23. On 11 October 2007, an assignment of the Chai Wan Property was executed by Madam Chan and Hon Ka (as assignors) to Hon Ka (as assignee) for no consideration. The validity of this assignment is disputed by Hon Piu.
(vi) The Will
24. On 22 October 2007, Madam Chan was admitted to Mr and Mrs Lawrence Wong Lutheran Home for the Elderly (“the Elderly Home”).
25. Also on 22 October 2007, Madam Chan executed the disputed will (“the Will”) in the presence of two witnesses, namely, Sai Mui and Ho Hang Nga (Hon Piu and Sai Mui’s daughter), using a standard form provided by the Elderly Home.
26. Under the Will, Madam Chan appointed Hon Piu as the sole executor and trustee of the Will, and bequeathed the whole of her residuary estate to Hon Piu.
27. In the course of the trial, Hon Piu (who acted in person) raised a number of allegations in respect of a variety of matters, including a proposed investment in a “7-Eleven Franchise”, the purchase of a taxi and two other properties in the PRC, and an allegation that Madam Chan was beaten up and even tortured (虐打) by Hon Ka’s wife (which I do not accept). These allegations are peripheral to the main issues to be resolved in this action and I do not propose to deal with them further in this judgment unless they are relevant and necessary for the proper resolution of those issues.
The Alleged Family Fund
28. It is Hon Piu’s case that, in or about April 1967, there was an oral agreement (“the First Oral Agreement”) reached amongst Madam Chan, Hon Piu and Hon Ka that:-
(1) a fund (“the Family Fund”) would be set up with moneys contributed or to be contributed by the three of them, and the Family Fund was intended to be used for three purposes: (a) investment, (b) emergencies and special events, and (c) Madam Chan’s maintenance;
(2) the Family Fund was to be kept in a savings account with Bank of East Asia (no 015-144-10-06412-6) held in the sole name of Madam Chan; and
(3) on a broad-brush basis, Madam Chan, Hon Piu and Hon Ka would each be entitled to a one-third interest in the Family Fund even though the respective amounts contributed by them might be different.

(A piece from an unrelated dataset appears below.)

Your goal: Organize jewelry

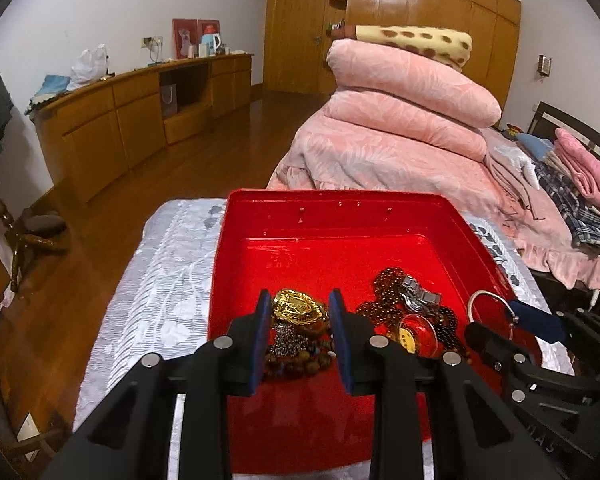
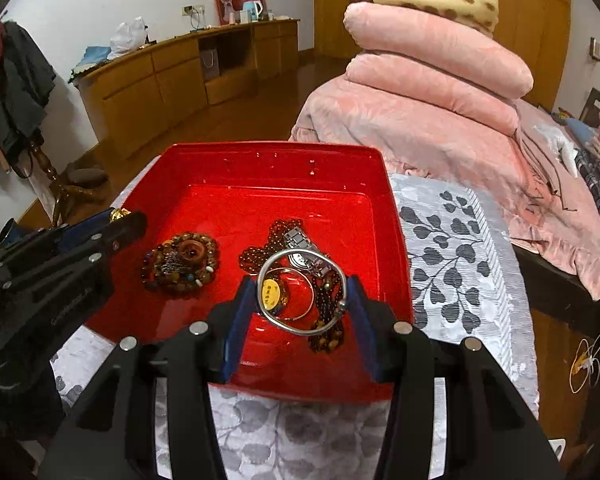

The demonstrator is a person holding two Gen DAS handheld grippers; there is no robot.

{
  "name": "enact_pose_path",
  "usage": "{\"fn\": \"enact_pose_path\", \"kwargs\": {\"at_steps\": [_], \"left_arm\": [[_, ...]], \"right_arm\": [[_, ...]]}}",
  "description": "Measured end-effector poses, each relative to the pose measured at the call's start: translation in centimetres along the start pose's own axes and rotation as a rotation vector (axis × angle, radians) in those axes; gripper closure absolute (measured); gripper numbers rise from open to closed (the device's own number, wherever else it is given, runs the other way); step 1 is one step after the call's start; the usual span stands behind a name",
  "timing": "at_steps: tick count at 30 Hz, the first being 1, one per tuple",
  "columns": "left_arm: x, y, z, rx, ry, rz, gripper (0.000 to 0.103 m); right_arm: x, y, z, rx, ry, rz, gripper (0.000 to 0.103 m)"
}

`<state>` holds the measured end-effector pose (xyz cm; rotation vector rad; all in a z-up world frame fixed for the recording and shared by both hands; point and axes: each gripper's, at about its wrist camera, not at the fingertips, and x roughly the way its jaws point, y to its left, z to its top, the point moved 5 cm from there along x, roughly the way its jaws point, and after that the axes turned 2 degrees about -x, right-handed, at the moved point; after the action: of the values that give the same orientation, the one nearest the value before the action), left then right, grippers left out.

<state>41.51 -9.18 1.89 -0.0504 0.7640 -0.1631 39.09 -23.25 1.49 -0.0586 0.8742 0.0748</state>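
Closest in, the left tool has its blue pads clamped on a gold ornament, held above the red tray at about 7 o'clock of its floor. Over on the right, the right tool grips a silver bangle across its width, pads pressing the ring from 9 and 3 o'clock, with the tray's 5 o'clock corner below. Under the left tool a coiled mound of brown beaded bracelets lies on the tray floor; toward 3 o'clock from it sits a tangle of dark amber bead strands with a silver watch on top and a round yellow-labelled piece beside it. The tray rests on a grey leaf-patterned cloth over the desk. Farther back, pink quilts are stacked on the bed, and a wooden cabinet lines the far wall at 10 o'clock.
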Motion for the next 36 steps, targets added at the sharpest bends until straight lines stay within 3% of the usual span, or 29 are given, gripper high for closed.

29. Hon Ka denies that there was any such oral agreement reached amongst Madam Chan, Hon Piu and Hon Ka. Hon Ka accepts that both Hon Piu and he did pay a part of their respective earnings to Madam Chan, but the moneys that they paid to Madam Chan were given to her as their contributions to the living or household expenses of the family and out of their filial piety. According to Hon Ka, the family’s earnings were barely sufficient to support their living. There was no question of them setting up any fund for (inter alia)...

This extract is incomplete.